Wrong offset when using unicode in pipe -a mode

GNUAspell / aspell

http://aspell.net

GNU Lesser General Public License v2.1

243 stars 53 forks source link

Wrong offset when using unicode in pipe -a mode #275

Closed aspell-helper closed 7 years ago

aspell-helper commented 19 years ago

kgc kgc\@sf created a bug report on 2005-04-06 06:25:06 UTC (Orig. from https://sourceforge.net/p/aspell/bugs/134)

When using aspell through a pipe with unicode input, the offset is in bytes rather than in characters. This makes it difficult to use the offset for highlighting the misspelled word. With unicode input, try this:

run aspell -a input: a asdf output: * & asdf 61 2: as, ... input: ĺ asdf output: * & asdf 61 3: as, ...

So in the first case (no non-us/two-byte charaters) the offset is 2 (correct when counting characters 0-based), but in the second case, where there is a two-byte charater (a danish å), the offset is suddenly 3 (wrong in terms of counting characters).

This makes it rather difficult to highlight the correct word in an editor: You would have to reduce the offset with 1, for each two-byte character coming before the misspelled word on the line!

Best regards

Kasper

aspell-helper commented 19 years ago

Kevin Atkinson kevina\@sf commented on 2005-04-06 07:10:57 UTC

Logged In: YES user_id=6591

Make sure that the encoding is set to utf-8. Try "aspell -a --encoding=utf-8".

aspell-helper commented 19 years ago

kgc kgc\@sf commented on 2005-04-06 08:34:04 UTC

Logged In: YES user_id=1252374

I have encoding utf-8 set in my configuration-file, and on kevina's suggestion I have also tried setting it on the command line. Unfortunately it makes no difference.

If I set --encoding=iso8859-1 I get spelling-errors on correctly spelled words containing danish national characters, errors I doesn't get when using utf-8, so I'm pretty sure I'm selecting the right encoding.

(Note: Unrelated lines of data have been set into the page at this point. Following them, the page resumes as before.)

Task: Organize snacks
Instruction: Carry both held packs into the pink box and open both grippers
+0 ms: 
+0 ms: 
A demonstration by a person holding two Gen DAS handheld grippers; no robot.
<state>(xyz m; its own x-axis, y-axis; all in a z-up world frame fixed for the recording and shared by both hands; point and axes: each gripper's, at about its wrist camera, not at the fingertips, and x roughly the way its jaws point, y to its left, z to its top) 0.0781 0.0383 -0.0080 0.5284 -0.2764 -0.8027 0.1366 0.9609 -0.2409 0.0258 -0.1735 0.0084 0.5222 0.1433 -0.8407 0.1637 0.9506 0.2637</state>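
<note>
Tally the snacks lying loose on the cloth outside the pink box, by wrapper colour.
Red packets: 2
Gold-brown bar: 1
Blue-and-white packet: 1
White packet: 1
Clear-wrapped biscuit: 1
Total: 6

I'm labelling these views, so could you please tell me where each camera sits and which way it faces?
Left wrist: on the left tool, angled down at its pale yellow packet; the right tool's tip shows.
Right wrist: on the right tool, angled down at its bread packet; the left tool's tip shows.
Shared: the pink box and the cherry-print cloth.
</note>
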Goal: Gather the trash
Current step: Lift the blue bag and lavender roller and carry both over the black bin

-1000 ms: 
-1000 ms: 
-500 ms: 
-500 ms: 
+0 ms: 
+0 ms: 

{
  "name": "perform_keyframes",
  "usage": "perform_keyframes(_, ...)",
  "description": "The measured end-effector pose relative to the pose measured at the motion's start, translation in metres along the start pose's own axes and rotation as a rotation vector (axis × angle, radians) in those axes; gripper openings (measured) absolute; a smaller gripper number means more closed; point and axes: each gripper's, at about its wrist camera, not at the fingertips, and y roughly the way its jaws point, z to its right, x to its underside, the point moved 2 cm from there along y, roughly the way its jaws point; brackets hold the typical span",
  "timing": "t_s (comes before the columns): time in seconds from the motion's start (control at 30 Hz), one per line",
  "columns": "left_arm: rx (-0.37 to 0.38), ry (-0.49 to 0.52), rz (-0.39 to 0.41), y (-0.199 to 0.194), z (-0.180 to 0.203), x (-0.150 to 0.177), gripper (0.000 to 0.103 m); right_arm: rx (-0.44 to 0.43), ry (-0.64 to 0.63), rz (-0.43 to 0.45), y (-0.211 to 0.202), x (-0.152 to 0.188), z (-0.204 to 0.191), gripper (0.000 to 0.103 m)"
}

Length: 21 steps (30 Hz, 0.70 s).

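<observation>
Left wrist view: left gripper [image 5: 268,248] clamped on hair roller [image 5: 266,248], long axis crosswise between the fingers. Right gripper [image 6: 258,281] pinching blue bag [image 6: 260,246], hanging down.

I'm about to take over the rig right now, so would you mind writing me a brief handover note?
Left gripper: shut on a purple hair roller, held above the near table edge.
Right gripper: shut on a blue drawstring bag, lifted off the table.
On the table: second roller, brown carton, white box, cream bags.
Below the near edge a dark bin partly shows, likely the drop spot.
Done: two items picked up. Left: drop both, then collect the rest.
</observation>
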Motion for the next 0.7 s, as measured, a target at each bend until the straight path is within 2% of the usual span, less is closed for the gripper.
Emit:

BTW I'm using aspell 0.50.4.1 since it is the newest one I can find a rpm for RedHat 9 for. BTW I can't find a danish dictionary for anything newer than 0.50 series.

Best regards

Kasper

aspell-helper commented 19 years ago

Kevin Atkinson kevina\@sf updated the issue on 2005-04-06 08:42:07 UTC

status: open --> closed-invalid

aspell-helper commented 19 years ago

Kevin Atkinson kevina\@sf commented on 2005-04-06 08:42:07 UTC

Logged In: YES user_id=6591

Aspell 0.50.4.1 does not have proper utf-8 support. The 0.50 series dict. will work with Aspell 0.60

aspell-helper commented 19 years ago

kgc kgc\@sf commented on 2005-04-06 09:19:36 UTC

Logged In: YES user_id=1252374

Sorry for the trouble I've caused then. I had problems installing 0.60.2 and getting it to work with my dictionaries, so that is why I didn't do it before posting here. It turned out that it helped removing utf-8 from my .conf file while installing the dictionarie, so now I succeeded, and ideed: It works as expected.

Thank you for your time

Kasper